Datasets obtained from precision dairy monitoring tools (pedometer) and Unmanned Aerial Systems (UAS) collected from cotton field will be used as two case studies. Students will learn about the data collection procedures in both systems, create a standardized data base, and utilize the database to train and validate machine learning models to predict disease events in dairy cows and yield prediction in cotton. The goal is to develop student competency of understanding data generating systems, the database, and utilize it to develop data-driven tools for precision phenotyping.
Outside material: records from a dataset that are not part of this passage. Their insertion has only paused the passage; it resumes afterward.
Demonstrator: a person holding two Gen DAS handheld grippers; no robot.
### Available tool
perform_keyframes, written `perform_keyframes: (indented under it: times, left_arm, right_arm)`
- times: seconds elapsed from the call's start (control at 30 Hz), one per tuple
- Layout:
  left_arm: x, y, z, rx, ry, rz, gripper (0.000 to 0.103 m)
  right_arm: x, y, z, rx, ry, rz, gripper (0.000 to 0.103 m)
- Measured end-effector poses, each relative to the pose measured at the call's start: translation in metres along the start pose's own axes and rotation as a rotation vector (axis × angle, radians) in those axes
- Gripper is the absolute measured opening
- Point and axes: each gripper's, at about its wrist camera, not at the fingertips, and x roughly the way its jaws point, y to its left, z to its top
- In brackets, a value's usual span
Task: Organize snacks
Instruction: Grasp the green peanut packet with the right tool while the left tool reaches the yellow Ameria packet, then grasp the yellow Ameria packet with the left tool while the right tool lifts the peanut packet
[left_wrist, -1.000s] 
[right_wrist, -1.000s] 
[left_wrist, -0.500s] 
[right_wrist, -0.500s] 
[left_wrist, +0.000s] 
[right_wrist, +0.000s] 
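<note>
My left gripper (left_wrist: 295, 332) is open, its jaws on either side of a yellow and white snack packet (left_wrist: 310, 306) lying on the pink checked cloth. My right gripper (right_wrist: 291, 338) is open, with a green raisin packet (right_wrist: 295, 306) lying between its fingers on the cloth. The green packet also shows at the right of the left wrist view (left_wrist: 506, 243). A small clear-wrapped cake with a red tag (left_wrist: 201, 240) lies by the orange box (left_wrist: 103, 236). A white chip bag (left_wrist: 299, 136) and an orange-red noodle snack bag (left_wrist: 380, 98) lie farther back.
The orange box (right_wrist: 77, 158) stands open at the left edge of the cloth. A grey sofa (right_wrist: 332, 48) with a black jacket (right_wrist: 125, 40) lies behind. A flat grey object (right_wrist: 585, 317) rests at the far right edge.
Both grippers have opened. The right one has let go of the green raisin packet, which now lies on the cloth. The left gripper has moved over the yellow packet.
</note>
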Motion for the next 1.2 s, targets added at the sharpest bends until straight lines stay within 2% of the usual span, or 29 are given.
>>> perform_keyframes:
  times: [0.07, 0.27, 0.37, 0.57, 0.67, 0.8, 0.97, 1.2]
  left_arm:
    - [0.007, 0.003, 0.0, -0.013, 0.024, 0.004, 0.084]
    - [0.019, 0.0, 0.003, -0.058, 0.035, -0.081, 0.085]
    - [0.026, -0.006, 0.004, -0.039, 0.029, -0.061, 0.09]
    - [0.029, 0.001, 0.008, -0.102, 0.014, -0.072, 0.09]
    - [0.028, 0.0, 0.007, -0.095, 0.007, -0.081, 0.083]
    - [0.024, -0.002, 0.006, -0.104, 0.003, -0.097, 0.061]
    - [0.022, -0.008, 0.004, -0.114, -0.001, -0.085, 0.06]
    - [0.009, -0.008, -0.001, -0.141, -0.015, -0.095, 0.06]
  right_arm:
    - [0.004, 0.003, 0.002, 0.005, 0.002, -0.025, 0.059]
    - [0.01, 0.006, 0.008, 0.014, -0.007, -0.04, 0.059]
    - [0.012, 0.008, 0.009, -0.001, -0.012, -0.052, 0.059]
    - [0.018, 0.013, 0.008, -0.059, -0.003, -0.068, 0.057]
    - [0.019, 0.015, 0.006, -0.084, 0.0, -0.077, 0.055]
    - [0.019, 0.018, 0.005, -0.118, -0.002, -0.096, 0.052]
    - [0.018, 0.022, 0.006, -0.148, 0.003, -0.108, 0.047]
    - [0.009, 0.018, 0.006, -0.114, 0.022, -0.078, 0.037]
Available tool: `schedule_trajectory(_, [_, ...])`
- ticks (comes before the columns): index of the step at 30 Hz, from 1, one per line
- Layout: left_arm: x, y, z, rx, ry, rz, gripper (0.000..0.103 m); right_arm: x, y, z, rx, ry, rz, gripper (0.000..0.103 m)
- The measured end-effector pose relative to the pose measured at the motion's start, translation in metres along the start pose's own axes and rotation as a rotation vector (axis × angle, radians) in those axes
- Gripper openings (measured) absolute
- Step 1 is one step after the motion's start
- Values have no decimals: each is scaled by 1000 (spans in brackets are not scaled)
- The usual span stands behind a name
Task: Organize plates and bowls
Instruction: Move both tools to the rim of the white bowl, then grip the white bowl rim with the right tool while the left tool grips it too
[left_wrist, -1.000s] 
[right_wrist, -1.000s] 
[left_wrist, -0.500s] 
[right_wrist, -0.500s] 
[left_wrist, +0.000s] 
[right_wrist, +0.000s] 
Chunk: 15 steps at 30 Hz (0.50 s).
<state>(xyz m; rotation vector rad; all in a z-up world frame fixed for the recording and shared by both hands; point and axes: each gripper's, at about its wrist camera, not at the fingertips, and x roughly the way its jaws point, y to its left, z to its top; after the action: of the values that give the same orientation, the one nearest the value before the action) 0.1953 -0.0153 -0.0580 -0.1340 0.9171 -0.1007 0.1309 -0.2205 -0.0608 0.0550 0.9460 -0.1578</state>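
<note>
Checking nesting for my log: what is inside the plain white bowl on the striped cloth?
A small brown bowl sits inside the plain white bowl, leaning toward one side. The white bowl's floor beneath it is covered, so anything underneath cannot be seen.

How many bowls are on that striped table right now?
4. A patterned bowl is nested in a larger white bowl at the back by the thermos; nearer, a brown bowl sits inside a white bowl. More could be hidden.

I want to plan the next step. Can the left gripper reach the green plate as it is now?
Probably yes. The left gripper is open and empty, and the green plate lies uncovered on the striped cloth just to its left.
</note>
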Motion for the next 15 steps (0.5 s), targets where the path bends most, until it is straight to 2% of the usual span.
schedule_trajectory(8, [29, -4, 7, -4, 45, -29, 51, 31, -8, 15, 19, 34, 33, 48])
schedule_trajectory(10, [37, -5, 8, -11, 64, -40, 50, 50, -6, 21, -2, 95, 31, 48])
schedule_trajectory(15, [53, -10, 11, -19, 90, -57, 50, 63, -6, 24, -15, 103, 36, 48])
An inaugural cohort of three students will be selected for this 10-week program from each of the three representative campuses. Students will attend the weekly training sessions on best practices of handling, management and curation of big data obtained from the two systems. Students will be assigned tasks each week that they are required to complete individually. Each week will end with a debrief session where students reflect on the progress and plan to adjust the approach for the upcoming weeks. This presents the opportunity for shared learning as the cross disciplinary team learns from each other.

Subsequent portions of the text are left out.